When he answers this question by arguing that "compassion for the poor" is the
"hallmark of true civilization," we must recognize that Dyson's language in
discussing "the poor" has become that of the Christian missionary lamenting the
spiritual darkness of the heathen (235). The black poor, whom Dyson has defined in
terms of wealth only secondarily, and whom he has defined primarily in terms of
their lack of the middle class ethics required to sanctify wealth, seem to require
the intervention of bourgeois missionaries if they are to attain a state of
spiritual grace. While the book's subtitle, "Has the Black Middle Class Lost Its
Mind?" can be interpreted in many ways, we come to realize that Dyson invests it
with a very particular meaning: it implies that it is the moral imperative of the
black middle class to uplift the "race," and that the black middle class has "lost
its mind" precisely to the extent that it has abandoned this moral imperative.
-
Dyson's retreat from a performative to a humanist ontology of identity is, then,
significantly marked by his acceptance of the cultural pathology of the black poor,
and by his call to the black bourgeoisie to fulfill its historical mission to
redeem the black poor by teaching them the values of God and the middle class.

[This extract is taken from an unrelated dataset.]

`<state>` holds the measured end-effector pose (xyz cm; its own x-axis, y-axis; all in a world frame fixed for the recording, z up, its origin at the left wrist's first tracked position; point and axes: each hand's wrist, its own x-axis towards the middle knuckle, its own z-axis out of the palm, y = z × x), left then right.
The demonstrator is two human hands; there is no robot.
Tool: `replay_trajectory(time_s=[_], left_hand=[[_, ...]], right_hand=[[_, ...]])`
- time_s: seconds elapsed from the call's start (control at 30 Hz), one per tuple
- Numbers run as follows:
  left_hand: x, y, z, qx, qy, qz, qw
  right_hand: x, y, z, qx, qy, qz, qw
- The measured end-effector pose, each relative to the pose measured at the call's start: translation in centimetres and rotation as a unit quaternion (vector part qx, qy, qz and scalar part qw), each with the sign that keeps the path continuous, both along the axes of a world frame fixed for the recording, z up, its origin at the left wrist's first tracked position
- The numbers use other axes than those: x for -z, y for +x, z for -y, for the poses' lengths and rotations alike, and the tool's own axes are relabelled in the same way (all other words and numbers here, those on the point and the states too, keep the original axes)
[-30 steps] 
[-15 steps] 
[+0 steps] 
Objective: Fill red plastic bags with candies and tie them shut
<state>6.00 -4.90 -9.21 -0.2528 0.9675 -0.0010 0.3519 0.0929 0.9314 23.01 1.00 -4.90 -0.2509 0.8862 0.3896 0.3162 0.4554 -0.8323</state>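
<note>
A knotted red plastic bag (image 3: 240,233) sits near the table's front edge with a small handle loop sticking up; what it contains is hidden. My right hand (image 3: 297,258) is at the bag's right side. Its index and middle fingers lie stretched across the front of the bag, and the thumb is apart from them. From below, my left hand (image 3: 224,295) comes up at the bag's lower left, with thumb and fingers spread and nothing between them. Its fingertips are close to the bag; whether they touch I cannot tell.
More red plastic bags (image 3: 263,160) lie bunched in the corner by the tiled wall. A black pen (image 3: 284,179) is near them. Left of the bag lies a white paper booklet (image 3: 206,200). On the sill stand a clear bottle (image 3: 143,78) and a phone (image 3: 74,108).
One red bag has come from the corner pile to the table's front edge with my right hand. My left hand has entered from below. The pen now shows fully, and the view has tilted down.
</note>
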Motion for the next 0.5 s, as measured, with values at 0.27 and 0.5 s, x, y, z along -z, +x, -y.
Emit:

Dyson's willingness to restore these two ideas to their role as organizing
principles in his discourse on the black poor finally betrays the promise of his
flirtation with thinking racial identity using a performative framework. In so
doing he loses the chance to recognize the contingency of identity and to
acknowledge the fact that "race" is merely a semiological effect of the performance
of identity (be it linguistic, artistic, or otherwise). Dyson abandons as
"ethically questionable" the idea that "race" exists only in the symbolic sense,
providing a temporary, imaginary continuity to a radically discontinuous
performance of the self (115), and restores the object of Cosby's rant, the
stereotype of the degenerate and wanton poor black, as the structuring device of
Dyson's discourse on race in order that this discourse would remain ethically
sound. Dyson is, in the end, unwilling to abandon this object, despite his seeming
determination to expose it as a figment of imagination in the earlier chapters.
-
In his brief discussions of the "antitype" and of "jubilant performance," Dyson
exploits the rift between image and affect, between signifier and signified, that
is sutured in American ideology by a malleable racial fetishism. In his decision
not to develop these arguments fully or embrace their implications, Dyson loses the
opportunity to suggest a frame for rethinking the Manichean ethics of racial
identity that would have the potential fundamentally to displace popular
discussions of race. This is a shame because Cosby demonstrates contemporary
racial fetishism in a simplified form that, I believe, would make the concept of
racial fetishism cognizable, and therefore at least potentially subject to
criticism, to Dyson's popular audience. Cosby's speech insists that one need only
look at or listen to poor blacks in order to have irrefutable evidence of their
degradation. Thus, Cosby appeals to his audience:
Ladies and gentlemen, listen to these
people. They are showing you what's wrong. People putting their clothes on
backwards. Isn't that a sign of something going on wrong? Are you not paying
attention? People with their hat on backwards, pants down around the crack.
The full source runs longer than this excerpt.